While no one else has nearly as much screen time as Bradford, the young actor has established actors supporting him. Foremost are Jeroen Krabbe and Lisa Eichhorn as Aaron's father and mother, each of whom does a fine job with their material. Krabbe comes across as concerned for his children, but painfully distracted by financial difficulties. Eichhorn takes pains to bring sympathetic realism to a small role.
Adrien Brody gives an energetic performance as Lester, Aaron's best friend and mentor. Noted monologist Spalding Gray plays an intelligent, frustrated middle-aged man whose relationship with a prostitute (Elizabeth McGovern) Aaron has difficulty categorizing. The two are obviously intimate, yet they appear to have only contempt for one another. McGovern, like Karen Allen as Aaron's teacher, is underused.
It's amazing how something so deceptively uncomplicated can be so effective. The narrative is relatively straightforward; Soderbergh doesn't employ any unusual chronologies. His style is frank, not quirky, and lends itself to a number of powerful images: a starving boy cutting out pictures of food and serving them on a plate, a homeless man waving hello, a puddle of blood-tainted water seeping from underneath a closed door.

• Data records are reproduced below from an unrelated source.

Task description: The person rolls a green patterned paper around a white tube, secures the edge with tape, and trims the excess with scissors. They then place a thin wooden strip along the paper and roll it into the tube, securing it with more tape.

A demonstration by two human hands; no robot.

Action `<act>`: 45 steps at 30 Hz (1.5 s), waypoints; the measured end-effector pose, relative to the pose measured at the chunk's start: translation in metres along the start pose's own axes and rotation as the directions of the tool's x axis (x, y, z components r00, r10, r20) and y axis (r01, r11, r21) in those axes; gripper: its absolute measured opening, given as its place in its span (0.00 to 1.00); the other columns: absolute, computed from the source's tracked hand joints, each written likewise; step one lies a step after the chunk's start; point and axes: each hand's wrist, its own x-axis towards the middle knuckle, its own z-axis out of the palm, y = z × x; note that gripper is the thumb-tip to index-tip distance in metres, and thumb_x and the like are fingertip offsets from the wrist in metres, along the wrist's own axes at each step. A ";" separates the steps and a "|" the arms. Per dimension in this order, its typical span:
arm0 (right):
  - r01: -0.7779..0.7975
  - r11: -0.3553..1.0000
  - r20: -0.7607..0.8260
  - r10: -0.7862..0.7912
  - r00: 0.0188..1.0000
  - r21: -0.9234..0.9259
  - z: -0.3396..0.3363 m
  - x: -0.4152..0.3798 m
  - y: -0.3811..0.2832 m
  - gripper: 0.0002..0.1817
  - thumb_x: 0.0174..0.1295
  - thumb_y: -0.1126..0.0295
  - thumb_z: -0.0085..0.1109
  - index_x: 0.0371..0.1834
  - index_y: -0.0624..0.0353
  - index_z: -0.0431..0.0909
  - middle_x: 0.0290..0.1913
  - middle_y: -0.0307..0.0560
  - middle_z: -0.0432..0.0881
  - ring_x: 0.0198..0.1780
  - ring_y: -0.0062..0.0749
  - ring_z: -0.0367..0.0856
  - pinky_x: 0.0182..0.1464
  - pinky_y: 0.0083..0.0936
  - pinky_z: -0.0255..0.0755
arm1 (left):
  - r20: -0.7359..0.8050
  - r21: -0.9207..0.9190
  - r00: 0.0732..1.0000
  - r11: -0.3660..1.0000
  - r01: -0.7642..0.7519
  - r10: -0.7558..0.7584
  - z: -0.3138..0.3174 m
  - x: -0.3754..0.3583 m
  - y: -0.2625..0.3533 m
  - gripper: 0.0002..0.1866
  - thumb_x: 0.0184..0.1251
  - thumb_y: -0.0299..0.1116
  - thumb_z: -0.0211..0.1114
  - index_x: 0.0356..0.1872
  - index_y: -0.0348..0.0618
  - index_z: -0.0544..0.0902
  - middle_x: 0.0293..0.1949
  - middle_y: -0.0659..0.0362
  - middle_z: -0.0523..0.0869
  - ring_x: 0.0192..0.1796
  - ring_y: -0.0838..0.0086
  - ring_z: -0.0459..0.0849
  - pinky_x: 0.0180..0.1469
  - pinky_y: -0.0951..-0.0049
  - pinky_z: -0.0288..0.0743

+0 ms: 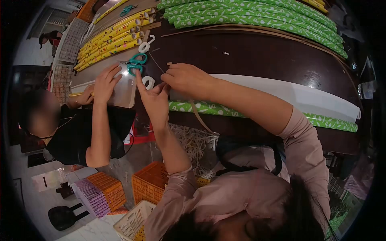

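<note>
My left hand (pixel 155 98) and my right hand (pixel 188 80) meet at the fingertips over the left end of a partly unrolled sheet. My left index finger points out toward the teal scissors (pixel 136 64); the thumb and other fingers pinch, hiding what is between them. The right fingers are closed. A narrow brown strip (pixel 198 114) runs from beneath the right hand over the table edge and seems held there. The sheet's white side (pixel 273 88) faces up, its green patterned roll (pixel 329 122) lying along the near edge. A white tape roll (pixel 148 82) sits beside my left hand.
Green patterned rolls (pixel 257 16) and yellow rolls (pixel 112 42) lie across the far side of the table (pixel 257 48). At left, a co-worker's hand (pixel 106 82) rests on a clear board (pixel 124 90). Orange crates (pixel 148 182) and paper scraps (pixel 193 144) are below.
</note>
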 end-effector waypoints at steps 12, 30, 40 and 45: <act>-0.126 0.981 -0.078 0.139 0.987 0.144 0.002 -0.002 -0.002 0.16 0.47 0.76 0.63 0.41 0.62 0.76 0.34 0.49 0.80 0.42 0.47 0.80 0.45 0.39 0.76 | -0.003 -0.097 1.000 0.995 -0.028 0.028 -0.002 0.002 -0.010 0.49 0.61 0.10 0.60 0.78 0.48 0.42 0.41 0.45 0.86 0.44 0.70 0.86 0.51 0.76 0.78; -0.406 0.765 0.007 0.465 0.885 0.500 -0.002 0.005 0.003 0.11 0.50 0.77 0.63 0.39 0.64 0.80 0.29 0.50 0.81 0.32 0.41 0.82 0.37 0.32 0.76 | -0.018 -0.012 0.999 0.999 -0.043 0.043 0.002 -0.003 -0.007 0.48 0.62 0.15 0.63 0.78 0.51 0.44 0.39 0.47 0.87 0.39 0.78 0.84 0.42 0.81 0.75; -0.690 0.592 0.097 0.726 0.681 0.416 -0.027 0.007 0.015 0.12 0.46 0.73 0.62 0.35 0.65 0.82 0.35 0.55 0.85 0.42 0.49 0.85 0.46 0.37 0.77 | -0.040 0.046 0.996 0.996 -0.076 0.078 0.006 -0.002 -0.009 0.47 0.62 0.19 0.66 0.78 0.46 0.47 0.43 0.44 0.88 0.39 0.79 0.84 0.41 0.82 0.74; -0.680 0.579 0.074 0.734 0.675 0.450 -0.026 0.007 0.017 0.12 0.46 0.74 0.62 0.35 0.65 0.82 0.34 0.54 0.85 0.42 0.48 0.85 0.47 0.37 0.77 | -0.064 0.089 0.995 0.993 -0.072 0.078 0.010 -0.003 -0.005 0.43 0.64 0.19 0.65 0.77 0.46 0.52 0.44 0.46 0.88 0.38 0.80 0.83 0.41 0.82 0.73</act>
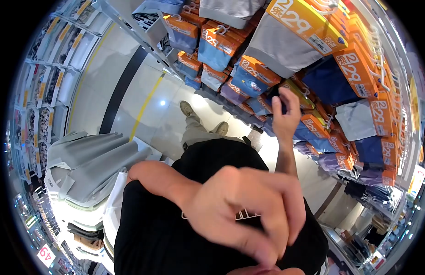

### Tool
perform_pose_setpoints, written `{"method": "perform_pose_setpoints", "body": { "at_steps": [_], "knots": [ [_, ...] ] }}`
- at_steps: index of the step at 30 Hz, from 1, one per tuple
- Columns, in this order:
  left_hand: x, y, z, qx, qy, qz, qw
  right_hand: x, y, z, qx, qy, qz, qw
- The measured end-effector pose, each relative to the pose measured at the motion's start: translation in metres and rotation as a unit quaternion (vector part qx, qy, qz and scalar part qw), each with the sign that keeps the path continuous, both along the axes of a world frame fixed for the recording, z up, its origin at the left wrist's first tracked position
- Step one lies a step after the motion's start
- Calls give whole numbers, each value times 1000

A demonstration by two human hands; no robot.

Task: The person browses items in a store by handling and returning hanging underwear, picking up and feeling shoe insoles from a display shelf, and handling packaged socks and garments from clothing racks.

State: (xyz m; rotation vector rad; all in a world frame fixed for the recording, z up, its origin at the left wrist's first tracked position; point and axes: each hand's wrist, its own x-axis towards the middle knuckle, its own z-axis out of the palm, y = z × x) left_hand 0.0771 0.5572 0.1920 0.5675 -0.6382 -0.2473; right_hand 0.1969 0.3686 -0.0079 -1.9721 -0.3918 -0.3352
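Observation:
My left hand (244, 206) is large and slightly blurred, raised close in front of my chest and chin. Its fingers curl inward and the thumb comes together with them, and nothing shows in the grip. Farther out, my right hand (287, 117) is lifted beside the hanging rack, empty, with thumb and bent fingers apart. Around it in this view are folded garments on orange cards (258, 68) marked 29, in blue, grey and purple. A grey garment with a yellow-orange card (309, 25) hangs above that hand.
Metal rack hooks (382, 68) stick out on the right. On my left, a stack of grey polo shirts (84, 160) lies on a display. Shelves of packaged goods (61, 55) stand across the tiled aisle (93, 87). My shoes (187, 109) are on the floor by the rack.

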Motion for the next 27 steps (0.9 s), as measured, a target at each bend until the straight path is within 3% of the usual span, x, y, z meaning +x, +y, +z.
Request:
{"method": "perform_pose_setpoints", "body": {
  "at_steps": [2,4,8,14,20,23,27],
  "knots": [
    [5,-2,-15,101,11,72,992,5,12,32,164,24,-9,986],
    [11,-6,-47,258,-36,160,952,23,20,58,211,-56,-7,976],
    [9,-11,-125,427,84,70,897,56,37,92,254,-138,3,957],
    [-22,15,-205,590,34,35,806,84,38,103,269,-95,21,958],
    [-26,14,-215,567,19,39,823,91,55,120,245,-117,38,962],
    [-24,15,-215,569,21,28,821,97,55,125,219,-130,-11,967],
    [-15,21,-214,580,56,17,813,97,33,122,333,-114,24,936]
  ]
}}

As in life, there are a few unanswered questions at the end of KING OF THE HILL, but most of these deal with peripheral issues and in no way detract from the satisfaction imparted by the film. Done with less mastery, this could have been just another run-of-the-mill coming of age story. However, with Soderbergh at the helm (confirming the ability he showed in SEX, LIES & VIDEOTAPE which some thought might have been a flash in the pan after the disappointing follow-up of KAFKA), this becomes a remarkable odyssey about a resilient young hero who uses both his imagination and his sense of reality to survive.